*Your objective:* For the entries below, repeat exactly each line starting with the one that contains "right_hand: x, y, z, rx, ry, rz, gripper" and going on through the one that contains "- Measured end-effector", and no others.

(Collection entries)
* * * * * * * * *

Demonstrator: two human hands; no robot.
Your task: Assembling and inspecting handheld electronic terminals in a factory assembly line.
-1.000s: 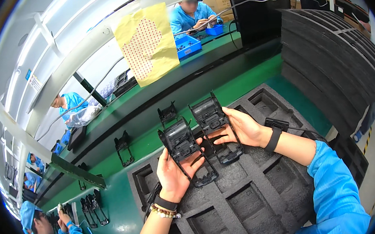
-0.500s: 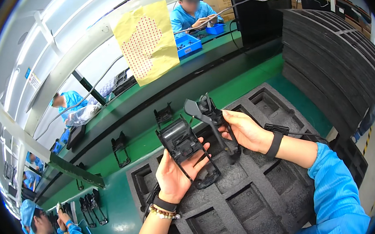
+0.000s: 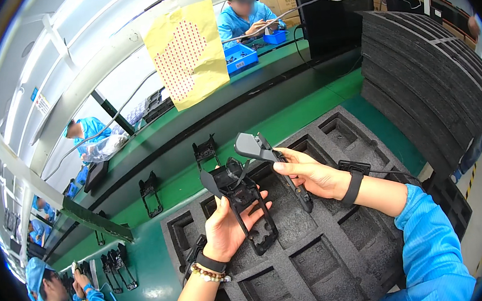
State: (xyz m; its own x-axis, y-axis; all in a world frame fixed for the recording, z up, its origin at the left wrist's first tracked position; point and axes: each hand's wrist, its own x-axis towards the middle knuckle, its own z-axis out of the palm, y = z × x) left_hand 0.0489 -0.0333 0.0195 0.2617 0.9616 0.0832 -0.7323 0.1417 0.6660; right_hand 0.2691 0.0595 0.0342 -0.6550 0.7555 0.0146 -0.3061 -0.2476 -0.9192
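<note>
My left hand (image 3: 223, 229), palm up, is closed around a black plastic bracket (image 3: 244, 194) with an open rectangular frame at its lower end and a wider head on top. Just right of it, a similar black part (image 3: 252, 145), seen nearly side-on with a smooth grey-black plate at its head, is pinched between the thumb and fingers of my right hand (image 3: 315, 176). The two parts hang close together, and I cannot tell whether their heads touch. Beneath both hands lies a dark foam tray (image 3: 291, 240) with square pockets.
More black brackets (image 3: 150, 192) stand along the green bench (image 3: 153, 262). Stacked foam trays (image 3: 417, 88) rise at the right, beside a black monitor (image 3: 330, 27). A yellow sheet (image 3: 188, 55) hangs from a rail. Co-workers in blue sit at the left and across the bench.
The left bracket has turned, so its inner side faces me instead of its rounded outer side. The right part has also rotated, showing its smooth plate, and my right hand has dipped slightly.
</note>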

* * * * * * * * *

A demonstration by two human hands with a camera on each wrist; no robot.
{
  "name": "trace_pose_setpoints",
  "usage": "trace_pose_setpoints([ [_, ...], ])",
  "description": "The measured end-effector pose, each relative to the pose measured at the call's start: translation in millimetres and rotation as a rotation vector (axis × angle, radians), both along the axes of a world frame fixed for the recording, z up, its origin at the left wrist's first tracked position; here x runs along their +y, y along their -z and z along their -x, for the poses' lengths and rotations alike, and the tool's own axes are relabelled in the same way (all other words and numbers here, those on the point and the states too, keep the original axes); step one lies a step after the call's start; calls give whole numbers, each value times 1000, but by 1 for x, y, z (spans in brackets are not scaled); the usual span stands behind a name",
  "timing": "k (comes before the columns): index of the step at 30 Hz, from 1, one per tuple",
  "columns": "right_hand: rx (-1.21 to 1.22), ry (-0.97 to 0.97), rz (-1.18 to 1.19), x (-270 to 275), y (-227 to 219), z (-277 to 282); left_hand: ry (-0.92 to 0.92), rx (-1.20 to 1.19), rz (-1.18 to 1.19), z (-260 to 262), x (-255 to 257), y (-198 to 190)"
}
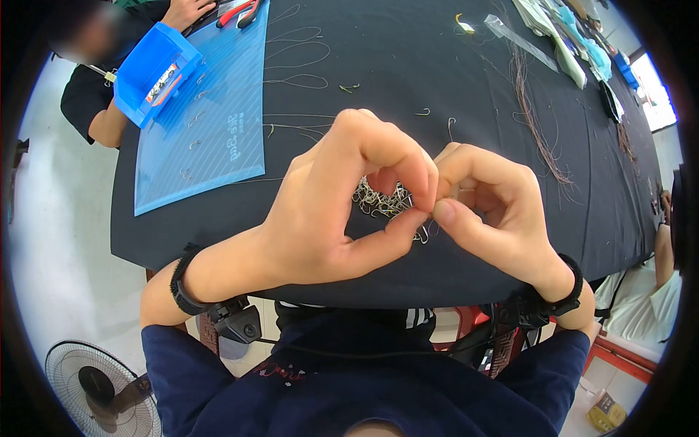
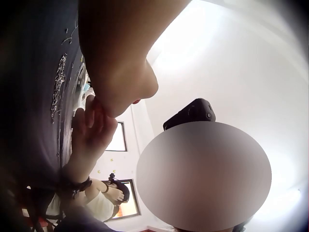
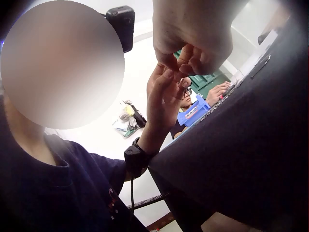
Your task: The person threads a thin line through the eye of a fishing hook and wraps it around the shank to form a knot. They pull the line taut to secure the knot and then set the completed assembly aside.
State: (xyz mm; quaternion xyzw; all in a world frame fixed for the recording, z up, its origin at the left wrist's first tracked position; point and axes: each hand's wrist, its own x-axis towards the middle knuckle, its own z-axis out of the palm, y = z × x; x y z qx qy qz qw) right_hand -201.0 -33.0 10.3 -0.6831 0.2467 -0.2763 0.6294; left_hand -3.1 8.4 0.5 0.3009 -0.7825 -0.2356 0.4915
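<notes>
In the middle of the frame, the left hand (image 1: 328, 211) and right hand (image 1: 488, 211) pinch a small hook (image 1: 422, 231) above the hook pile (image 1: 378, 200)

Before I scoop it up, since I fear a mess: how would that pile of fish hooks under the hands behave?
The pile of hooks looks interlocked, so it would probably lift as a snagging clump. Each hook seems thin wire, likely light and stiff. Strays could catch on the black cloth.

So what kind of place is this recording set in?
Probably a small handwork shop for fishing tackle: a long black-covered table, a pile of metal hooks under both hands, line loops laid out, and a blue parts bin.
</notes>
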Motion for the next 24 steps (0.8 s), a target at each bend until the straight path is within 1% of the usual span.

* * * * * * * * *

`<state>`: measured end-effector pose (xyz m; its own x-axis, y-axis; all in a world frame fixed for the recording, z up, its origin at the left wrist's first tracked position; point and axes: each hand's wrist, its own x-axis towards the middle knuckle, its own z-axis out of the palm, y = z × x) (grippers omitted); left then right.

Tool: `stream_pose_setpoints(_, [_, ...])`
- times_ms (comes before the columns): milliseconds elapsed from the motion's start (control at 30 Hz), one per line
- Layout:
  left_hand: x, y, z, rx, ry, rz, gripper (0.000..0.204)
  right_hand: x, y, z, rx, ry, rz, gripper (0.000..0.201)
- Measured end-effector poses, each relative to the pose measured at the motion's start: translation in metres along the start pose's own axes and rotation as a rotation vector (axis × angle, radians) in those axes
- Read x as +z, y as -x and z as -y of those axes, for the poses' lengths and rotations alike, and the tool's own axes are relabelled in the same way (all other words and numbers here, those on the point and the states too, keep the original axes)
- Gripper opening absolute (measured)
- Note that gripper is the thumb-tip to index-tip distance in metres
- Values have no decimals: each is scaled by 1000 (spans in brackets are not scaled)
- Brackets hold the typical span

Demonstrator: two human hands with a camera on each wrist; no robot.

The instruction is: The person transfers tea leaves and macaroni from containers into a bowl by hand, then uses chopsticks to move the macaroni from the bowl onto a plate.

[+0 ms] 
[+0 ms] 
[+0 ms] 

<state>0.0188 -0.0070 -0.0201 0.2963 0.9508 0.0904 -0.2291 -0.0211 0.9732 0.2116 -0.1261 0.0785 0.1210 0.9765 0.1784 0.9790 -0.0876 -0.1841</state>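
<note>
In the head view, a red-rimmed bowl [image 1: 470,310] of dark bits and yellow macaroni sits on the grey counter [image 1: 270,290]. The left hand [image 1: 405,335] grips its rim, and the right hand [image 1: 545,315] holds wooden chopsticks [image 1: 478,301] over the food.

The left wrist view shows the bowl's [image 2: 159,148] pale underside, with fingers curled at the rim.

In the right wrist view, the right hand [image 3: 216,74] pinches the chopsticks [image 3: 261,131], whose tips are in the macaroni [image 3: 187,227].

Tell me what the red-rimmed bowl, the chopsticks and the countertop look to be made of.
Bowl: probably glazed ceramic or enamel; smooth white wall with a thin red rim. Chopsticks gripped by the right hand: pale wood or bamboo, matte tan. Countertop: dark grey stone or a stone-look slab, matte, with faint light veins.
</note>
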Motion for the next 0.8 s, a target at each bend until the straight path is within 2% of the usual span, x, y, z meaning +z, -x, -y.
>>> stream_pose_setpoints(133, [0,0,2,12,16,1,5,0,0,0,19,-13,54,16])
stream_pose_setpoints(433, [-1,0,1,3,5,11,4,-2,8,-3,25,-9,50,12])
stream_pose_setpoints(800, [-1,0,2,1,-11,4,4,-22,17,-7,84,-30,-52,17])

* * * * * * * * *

*Written response:*
  right_hand: x, y, z, rx, ry, rz, gripper (0.000..0.201)
- Measured end-effector poses, each relative to the pose measured at the motion's start: translation in metres along the start pose's own axes and rotation as a rotation vector (axis × angle, radians) in those axes

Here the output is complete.